HOMENS, ATÉ QUE PÁGINA VAI SUA LUTA CONTRA O MACHISMO?

Olá, meu nome é Bruno e trabalho como assistente social no Anexo de Violência Doméstica e Familiar contra a Mulher, no fórum de Ribeirão Preto. Diariamente, atendo casos em que mulheres sofreram ou sofrem violências das mais variadas formas, seja física, emocional, psicológica, moral, patrimonial, dentre tantas outras que se apresentam de forma sutil ou não.


Na avassaladora maioria dos casos, essas mulheres passam por essas situações cometidas por homens com quem tem vínculo afetivo, atos cometidos por pessoas em quem confiam, principalmente namorados, esposos, companheiros etc. pra essas situações, existe lei, existe punição e existe proteção pra essas vítimas.

Mas espera, vamos voltar um pouquinho... antes de atuar como assistente social, eu sou homem, sou cisgênero (me identifico com o órgão genital masculino e na identidade de gênero masculina também), sou considerado branco, gay e tenho familiares, amigas, amiges e amigos por aí. Então, bora falar da nossa responsabilidade diária quanto a isso e com quem tá aqui pertinho da gente?

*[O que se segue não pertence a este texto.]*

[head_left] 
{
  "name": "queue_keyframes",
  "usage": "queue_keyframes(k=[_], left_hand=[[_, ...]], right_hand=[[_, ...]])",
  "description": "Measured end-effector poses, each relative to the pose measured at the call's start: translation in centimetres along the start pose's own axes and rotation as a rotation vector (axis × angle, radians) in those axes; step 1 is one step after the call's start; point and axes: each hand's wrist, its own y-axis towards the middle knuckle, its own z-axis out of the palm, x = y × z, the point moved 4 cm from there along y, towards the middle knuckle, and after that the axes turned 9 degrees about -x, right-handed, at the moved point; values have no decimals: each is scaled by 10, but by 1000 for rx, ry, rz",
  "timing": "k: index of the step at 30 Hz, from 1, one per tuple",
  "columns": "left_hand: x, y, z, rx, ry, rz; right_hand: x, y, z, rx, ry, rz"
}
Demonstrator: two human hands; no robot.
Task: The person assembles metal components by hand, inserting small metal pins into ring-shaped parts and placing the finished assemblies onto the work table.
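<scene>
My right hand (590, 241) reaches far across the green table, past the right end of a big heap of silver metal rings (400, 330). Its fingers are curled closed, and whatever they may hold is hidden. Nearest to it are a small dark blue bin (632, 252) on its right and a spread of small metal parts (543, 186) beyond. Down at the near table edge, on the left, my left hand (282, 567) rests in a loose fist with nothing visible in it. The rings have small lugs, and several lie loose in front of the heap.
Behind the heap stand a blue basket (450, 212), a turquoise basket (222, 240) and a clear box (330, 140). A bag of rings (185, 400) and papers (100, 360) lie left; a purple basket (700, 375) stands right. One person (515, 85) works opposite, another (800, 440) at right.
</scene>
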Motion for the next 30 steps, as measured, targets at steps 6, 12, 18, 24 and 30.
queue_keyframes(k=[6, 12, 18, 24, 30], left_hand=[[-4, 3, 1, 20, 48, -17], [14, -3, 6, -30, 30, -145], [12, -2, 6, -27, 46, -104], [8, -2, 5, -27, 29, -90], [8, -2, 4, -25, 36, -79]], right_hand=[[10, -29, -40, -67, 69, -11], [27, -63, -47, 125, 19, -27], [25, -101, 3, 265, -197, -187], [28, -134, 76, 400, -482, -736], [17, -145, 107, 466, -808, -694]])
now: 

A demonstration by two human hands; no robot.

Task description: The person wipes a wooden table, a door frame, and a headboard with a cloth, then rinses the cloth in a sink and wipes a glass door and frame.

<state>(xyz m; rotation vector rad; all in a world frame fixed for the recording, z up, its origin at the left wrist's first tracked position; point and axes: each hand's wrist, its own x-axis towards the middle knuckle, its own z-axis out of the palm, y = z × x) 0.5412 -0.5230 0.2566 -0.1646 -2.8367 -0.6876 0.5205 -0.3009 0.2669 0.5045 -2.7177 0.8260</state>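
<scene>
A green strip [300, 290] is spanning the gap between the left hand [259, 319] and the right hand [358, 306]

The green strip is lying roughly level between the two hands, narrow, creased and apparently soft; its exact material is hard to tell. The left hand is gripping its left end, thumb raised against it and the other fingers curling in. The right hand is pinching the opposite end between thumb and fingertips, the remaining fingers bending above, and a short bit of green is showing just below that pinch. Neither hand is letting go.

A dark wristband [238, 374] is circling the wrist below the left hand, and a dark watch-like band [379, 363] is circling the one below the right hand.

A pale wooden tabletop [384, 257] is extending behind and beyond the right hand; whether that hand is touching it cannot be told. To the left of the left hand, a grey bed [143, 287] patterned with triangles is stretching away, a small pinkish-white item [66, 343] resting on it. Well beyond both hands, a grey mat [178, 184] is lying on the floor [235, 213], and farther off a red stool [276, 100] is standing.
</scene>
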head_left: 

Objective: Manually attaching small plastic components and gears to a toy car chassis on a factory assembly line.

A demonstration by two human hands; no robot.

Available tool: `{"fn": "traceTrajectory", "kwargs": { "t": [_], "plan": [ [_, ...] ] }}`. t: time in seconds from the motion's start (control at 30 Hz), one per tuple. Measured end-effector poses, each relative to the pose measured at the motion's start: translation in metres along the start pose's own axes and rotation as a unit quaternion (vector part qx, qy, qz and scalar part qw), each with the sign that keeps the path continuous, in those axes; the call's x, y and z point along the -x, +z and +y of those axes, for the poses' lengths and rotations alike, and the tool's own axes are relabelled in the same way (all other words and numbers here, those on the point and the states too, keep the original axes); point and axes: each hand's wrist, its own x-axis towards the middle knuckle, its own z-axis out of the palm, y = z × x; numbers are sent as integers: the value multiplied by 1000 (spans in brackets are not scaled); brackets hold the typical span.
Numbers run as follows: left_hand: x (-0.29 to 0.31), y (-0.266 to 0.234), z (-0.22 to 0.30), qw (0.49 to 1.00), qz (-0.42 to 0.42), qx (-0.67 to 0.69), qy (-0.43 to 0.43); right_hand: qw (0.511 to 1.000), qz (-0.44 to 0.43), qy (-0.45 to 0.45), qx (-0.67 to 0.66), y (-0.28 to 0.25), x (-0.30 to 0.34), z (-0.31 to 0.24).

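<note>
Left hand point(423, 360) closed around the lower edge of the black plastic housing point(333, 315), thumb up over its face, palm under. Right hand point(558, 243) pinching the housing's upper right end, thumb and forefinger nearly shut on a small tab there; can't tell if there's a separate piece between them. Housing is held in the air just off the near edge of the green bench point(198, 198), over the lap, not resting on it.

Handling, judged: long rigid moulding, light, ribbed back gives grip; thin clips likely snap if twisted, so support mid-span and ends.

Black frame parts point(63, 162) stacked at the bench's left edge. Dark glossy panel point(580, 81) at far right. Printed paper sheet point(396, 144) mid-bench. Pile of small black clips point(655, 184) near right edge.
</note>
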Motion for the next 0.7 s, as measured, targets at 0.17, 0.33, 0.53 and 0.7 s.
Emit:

Sabemos bem do quanto mulheres são violentadas diariamente, em todo o mundo e, simplesmente, por serem mulheres numa sociedade organizada de forma machista, patriarcal e misógina (ódio ao feminino). Isso está dado, é sabido, a gente fica indignado e sai falando por aí o quanto isso é errado, com postagens em rede sociais, usamos camisetas da Frida Kahlo, vestimos rosa, pintamos as unhas, usamos saias, “temos que quebrar os padrões de gênero”, dizemos que “todes (olha, usamos até pronome neutro!!)” têm que ter os mesmos direitos, xingamos o governo e pipipi, popopó...

Ok, fizemos nossa obrigação enquanto homens conscientes, pagamos de desconstruídos, mas será que estamos realmente agindo de modo a não prejudicar essas mulheres, principalmente as que estão ao nosso redor? Como você, homem, trata sua mãe, sua amiga, sua namorada, esposa, chefa, companheira de trabalho ou qualquer outra mulher do seu círculo de convívio? O que você efetivamente está fazendo para não ser mais um agressor/opressor de mulheres em nossa sociedade?

Faça algumas perguntas a si mesmo:

· Já corrigiu a piadinha machista do amiguinho? “Por que mulher tem pé pequeno?”

· Já deu dura no parça que compartilha com você imagens de mulheres nuas sem autorização delas?

· Quando um homem e uma mulher estão falando juntos, a quem você dá mais atenção? Aliás, já ouviu uma mulher falar hoje e esperou que ela terminasse o que está dizendo, antes de interrompê-la ou fingir que está ouvindo?

· Chama homem de histérico ou de louco com a mesma frequência que chama mulher de louca ou histérica?

· Consegue xingar uma mulher com o mesmo xingamento que usaria xingando um homem? (puta, galinha, vaca, biscate e tantos outros).

· Os afazeres domésticos da sua casa, quando mora com mulheres, são divididos igualmente? (lembrem de que ninguém usa “piroca ou pepeka” pra limpar a casa. Ou seja, qualquer um pode fazer).

· Nos almoços de domingo da família, quem cozinha, quem lava a louça e quem fica sentado bebendo? Onde ficam as mulheres e onde ficam os homens?

· Agora essa vai especialmente para homens gays (sim, também somos agressores): ainda fala entre os amigos gays que tem nojo de mulher, ou do órgão genital delas?

E aí, como tem se saído com as respostas?


Poderia eu colocar aqui várias outras perguntas direcionadas a nós, homens (gays, bi, pans, assexuais etc), de forma a nos fazer pensar especificamente nas nossas atitudes diárias, rotineiras, não só com mulheres, mas também com tudo aquilo que envolve o feminino, a feminilidade e refletir sobre como estamos e o que queremos para o bem comum e bancar isso, não só no discurso, mas NA PRÁTICA! A propósito, uma perguntinha extra: seu discurso e sua prática estão do mesmo jeito, tudo igualzinho, alinhadinho? Pensa aí!

A luta para essa mudança é árdua, é diária e requer reflexão a todo momento, além de uns tapas nas nossas próprias caras, como um “peraí, Bruno! Você foi machista aqui, muda agora!” para si mesmo, já que nascemos e crescemos numa sociedade culturalmente organizada dessa forma.


A pergunta final e crucial é: “eu quero ser quem? O agressor ou o que age para construir uma sociedade melhor?”.

Se a sua resposta for sim para a segunda opção, vamos juntos, chega aqui, que vai dar certo!

Agora se sua resposta for sim para a primeira opção, sinto muito, parça, mas vamos pra cima de você e aqui você não vai crescer não!